Бертеньев опытной рукой попробовал клавиши на пианино и заиграл. Вся комната осветилась сразу, словно двойным светом.
«Управлять — значит, рука с рукою, мысль одна», — подумал Андронников под звуки волнующей его музыки. «Все выше, все выше», — твердил он сам себе неизвестно о чем.
А звуки лились, словно радовались своему воскресению из хаоса.
«Все смелее, смелее», — твердил про себя Андронников неизвестно почему.
А за окном, не закрытым занавесками, притаилась тихая, черная московская улица. Тихая, черная, как лихая изменщица.

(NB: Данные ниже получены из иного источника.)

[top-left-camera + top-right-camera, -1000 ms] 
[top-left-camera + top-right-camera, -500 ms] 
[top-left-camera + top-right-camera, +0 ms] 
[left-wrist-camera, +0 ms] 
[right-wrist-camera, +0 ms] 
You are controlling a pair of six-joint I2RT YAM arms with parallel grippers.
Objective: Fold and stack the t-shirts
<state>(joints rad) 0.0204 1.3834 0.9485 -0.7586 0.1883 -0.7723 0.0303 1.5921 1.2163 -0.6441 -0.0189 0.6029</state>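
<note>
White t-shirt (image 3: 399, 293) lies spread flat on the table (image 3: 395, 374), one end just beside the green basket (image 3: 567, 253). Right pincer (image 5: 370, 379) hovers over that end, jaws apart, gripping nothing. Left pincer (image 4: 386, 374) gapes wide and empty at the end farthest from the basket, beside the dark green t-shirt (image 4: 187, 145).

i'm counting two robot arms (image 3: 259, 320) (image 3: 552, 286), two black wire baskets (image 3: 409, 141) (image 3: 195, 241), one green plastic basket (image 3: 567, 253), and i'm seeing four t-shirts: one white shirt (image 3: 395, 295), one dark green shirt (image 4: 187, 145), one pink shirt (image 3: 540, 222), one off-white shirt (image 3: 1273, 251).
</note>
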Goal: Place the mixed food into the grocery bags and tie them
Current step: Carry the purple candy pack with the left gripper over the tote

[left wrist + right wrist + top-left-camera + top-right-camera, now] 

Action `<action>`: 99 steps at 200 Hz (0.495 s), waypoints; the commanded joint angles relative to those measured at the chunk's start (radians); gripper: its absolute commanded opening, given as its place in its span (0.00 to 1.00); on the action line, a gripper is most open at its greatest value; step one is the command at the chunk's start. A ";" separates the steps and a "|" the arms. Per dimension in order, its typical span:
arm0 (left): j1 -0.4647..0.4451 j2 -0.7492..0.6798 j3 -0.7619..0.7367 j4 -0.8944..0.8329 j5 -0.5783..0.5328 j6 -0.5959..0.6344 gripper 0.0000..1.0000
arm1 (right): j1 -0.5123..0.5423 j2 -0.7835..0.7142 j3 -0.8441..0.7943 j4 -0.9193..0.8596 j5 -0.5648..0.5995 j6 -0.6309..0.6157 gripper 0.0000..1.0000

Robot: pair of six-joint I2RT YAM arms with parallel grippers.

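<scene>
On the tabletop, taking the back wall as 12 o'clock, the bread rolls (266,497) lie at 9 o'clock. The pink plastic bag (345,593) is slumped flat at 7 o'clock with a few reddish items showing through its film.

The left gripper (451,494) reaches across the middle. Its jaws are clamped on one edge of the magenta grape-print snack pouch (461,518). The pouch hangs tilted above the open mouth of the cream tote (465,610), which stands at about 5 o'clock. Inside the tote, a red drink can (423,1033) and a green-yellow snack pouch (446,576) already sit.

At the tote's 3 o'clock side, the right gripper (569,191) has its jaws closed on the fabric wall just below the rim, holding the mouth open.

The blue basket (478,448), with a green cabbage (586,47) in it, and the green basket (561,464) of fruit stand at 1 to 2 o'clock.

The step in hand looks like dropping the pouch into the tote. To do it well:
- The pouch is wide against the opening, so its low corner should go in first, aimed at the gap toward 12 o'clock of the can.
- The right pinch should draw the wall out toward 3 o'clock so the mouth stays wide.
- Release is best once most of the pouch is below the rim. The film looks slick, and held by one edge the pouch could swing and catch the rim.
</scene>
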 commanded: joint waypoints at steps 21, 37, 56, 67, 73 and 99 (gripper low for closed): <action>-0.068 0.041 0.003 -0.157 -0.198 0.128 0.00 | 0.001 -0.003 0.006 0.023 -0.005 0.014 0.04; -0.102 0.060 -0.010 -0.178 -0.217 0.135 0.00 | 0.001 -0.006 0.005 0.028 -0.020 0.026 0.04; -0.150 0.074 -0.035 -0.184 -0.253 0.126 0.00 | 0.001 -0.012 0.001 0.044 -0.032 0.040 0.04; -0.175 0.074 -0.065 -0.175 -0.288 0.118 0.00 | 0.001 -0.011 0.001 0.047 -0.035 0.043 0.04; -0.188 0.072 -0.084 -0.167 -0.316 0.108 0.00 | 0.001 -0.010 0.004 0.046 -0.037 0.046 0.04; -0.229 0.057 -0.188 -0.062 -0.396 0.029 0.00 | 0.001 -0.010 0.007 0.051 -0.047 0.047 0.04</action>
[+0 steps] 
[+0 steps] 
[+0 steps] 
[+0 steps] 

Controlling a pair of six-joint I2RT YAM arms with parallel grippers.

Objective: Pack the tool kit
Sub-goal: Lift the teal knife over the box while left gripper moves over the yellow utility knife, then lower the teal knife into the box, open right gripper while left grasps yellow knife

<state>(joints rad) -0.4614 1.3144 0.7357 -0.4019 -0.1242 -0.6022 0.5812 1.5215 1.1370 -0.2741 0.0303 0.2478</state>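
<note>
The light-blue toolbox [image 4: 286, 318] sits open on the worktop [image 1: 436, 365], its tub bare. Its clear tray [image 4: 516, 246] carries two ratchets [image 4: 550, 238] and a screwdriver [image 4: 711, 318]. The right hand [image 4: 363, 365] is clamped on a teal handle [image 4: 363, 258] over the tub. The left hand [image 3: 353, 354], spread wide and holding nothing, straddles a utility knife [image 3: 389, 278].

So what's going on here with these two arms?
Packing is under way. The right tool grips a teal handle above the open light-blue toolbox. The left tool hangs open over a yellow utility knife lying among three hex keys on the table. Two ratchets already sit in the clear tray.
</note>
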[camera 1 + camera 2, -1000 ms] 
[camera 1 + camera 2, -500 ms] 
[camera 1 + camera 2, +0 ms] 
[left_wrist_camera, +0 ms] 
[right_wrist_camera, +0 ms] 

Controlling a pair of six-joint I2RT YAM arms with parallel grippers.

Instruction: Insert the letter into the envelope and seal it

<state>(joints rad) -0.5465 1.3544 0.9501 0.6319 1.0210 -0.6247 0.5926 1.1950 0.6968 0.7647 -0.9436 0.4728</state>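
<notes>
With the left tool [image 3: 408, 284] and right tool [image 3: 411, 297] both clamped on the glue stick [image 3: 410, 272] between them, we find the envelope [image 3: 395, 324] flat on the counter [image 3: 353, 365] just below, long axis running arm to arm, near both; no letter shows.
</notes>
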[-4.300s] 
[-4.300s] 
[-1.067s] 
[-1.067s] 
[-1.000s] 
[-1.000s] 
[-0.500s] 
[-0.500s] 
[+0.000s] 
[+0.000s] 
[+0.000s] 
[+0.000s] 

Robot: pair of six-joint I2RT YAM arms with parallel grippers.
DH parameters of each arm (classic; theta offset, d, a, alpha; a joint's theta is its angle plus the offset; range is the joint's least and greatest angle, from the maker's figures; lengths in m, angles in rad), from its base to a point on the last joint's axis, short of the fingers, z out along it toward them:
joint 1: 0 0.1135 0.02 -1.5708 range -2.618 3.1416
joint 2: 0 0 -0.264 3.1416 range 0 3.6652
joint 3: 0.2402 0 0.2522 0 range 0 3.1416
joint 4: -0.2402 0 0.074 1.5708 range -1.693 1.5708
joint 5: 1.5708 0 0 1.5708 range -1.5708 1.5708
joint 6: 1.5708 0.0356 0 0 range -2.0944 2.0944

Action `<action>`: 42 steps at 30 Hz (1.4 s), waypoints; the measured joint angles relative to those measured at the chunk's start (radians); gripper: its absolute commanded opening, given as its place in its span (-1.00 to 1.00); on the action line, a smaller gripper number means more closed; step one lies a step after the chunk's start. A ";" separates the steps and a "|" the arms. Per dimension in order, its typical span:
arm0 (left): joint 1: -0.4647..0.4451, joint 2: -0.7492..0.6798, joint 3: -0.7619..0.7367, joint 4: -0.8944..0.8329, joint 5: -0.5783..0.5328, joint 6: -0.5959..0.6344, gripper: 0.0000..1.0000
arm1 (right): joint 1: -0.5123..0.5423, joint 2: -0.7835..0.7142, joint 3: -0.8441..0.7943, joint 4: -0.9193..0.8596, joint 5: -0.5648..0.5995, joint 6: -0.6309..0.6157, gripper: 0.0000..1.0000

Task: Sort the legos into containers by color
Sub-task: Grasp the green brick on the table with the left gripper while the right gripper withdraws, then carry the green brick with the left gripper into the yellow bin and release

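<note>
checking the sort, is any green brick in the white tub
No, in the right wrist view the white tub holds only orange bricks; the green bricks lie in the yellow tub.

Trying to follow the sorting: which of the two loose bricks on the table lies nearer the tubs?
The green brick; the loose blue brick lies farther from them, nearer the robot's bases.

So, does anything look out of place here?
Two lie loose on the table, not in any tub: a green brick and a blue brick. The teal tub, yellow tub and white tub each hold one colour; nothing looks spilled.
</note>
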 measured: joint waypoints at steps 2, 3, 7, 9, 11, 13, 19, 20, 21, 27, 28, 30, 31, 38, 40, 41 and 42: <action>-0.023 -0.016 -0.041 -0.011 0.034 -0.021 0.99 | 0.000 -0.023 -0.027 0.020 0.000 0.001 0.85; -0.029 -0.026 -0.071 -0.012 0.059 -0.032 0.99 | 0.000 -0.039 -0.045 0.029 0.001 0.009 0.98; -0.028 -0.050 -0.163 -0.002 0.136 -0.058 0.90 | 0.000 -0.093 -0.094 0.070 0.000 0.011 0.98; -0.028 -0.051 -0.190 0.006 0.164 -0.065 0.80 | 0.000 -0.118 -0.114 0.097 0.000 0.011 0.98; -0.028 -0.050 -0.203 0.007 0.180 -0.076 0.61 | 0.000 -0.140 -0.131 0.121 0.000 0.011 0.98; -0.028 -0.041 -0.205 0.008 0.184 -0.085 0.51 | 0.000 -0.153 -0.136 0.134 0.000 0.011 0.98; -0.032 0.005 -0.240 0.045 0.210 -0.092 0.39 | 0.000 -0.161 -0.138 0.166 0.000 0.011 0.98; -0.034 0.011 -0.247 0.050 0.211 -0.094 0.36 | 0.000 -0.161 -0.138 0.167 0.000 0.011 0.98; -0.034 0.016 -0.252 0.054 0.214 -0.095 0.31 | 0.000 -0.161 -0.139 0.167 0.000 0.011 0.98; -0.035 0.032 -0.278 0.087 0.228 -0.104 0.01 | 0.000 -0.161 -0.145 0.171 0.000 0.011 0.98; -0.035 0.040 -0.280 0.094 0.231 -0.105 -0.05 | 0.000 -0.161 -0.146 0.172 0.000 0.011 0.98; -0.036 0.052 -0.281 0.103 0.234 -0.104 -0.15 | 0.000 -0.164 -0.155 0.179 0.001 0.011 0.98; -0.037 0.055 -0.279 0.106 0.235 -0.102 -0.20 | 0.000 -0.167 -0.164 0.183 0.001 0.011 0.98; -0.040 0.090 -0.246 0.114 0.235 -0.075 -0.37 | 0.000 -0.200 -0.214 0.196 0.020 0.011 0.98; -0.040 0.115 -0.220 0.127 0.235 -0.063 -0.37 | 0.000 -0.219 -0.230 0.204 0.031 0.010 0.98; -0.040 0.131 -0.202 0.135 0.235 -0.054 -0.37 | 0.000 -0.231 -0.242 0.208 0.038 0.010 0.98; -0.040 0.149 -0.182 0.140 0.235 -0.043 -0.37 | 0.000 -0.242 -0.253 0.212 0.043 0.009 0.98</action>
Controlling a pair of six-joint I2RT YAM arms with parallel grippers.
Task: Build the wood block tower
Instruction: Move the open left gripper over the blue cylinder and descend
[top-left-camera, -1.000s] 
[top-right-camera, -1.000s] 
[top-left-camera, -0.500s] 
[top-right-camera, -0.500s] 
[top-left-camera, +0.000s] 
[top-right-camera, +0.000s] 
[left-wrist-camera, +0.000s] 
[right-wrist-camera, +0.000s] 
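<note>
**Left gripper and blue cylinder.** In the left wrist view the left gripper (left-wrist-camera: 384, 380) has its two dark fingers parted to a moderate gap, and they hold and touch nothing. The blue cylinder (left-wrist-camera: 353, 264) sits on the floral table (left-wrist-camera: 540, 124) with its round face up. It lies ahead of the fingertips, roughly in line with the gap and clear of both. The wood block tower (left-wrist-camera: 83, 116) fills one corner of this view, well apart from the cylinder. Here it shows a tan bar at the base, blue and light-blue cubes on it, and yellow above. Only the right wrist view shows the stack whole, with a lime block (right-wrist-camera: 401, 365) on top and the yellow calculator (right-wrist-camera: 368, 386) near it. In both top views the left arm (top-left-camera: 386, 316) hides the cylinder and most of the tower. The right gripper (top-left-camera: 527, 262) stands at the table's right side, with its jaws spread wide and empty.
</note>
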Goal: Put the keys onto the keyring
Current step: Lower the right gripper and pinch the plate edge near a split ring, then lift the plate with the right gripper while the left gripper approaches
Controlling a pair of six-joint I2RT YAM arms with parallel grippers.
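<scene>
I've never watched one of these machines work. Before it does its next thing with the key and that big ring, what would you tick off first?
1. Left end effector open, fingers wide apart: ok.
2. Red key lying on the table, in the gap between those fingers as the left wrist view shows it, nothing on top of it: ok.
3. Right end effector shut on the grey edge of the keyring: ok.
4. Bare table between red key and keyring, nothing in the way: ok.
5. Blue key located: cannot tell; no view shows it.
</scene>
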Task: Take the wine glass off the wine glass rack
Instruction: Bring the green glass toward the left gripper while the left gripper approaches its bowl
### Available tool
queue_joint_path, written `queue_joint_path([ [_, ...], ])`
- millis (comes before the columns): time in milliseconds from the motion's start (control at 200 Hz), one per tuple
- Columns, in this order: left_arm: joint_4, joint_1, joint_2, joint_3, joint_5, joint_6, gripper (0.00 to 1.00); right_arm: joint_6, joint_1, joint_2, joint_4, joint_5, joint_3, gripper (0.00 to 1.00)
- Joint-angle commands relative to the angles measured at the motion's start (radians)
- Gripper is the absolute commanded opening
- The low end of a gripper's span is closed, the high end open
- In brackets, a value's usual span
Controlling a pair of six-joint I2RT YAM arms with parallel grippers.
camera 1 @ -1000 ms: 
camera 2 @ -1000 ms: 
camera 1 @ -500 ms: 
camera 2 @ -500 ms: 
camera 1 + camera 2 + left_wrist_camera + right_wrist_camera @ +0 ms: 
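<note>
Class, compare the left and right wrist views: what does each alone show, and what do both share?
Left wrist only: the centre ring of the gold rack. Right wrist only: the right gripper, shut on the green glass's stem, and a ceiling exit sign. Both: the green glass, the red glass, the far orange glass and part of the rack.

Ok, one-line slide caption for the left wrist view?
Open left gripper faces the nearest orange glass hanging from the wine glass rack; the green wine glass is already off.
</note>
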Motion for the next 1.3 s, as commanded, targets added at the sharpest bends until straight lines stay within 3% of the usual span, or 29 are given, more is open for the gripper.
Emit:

— Трррррр, тррр… — как бешеный ворвался телефонный звонок во все уши.
Андронников сидел близко к телефону.
— Слушаю, — сказал он.
— Где, в Басманном? — спросил он, встрепенувшись, и побледнел. — А-а… в Замоскворечье, у Михельсона?.. Сейчас еду.
Оборвались звуки музыки, звуки слов.
Андронников, нахлобучив фуражку, впопыхах успел только сказать:
— Ленина… стреляли…
БОРЬБА
«Как проклятая оглушает, — рассуждал Фаддеич, лежа на Услонской горе вниз лицом, головой к Волге. — И оттуда она плюется, — рассуждал он про пушку. — Должно быть, за дровами спрятана. На Устьи-то дрова шпалерами лежат. В аккурат для артиллерии».
И видит своим одним глазом Фаддеич, как с верху Волги идет маленький буксирный пароход. Медные перильца его палубы блестят на утреннем солнце, как венки икон. И на буксире за собой тащит он баржу, которая купается в волнах Волги, как сыр в масле.
«Это баржа, «Сережа», — подумал Фаддеич, — должно быть, ахнет сейчас».
Баржа «Сережа» действительно окуталась дымом.
Фаддеич подумал: «Как это гора-то не разломится».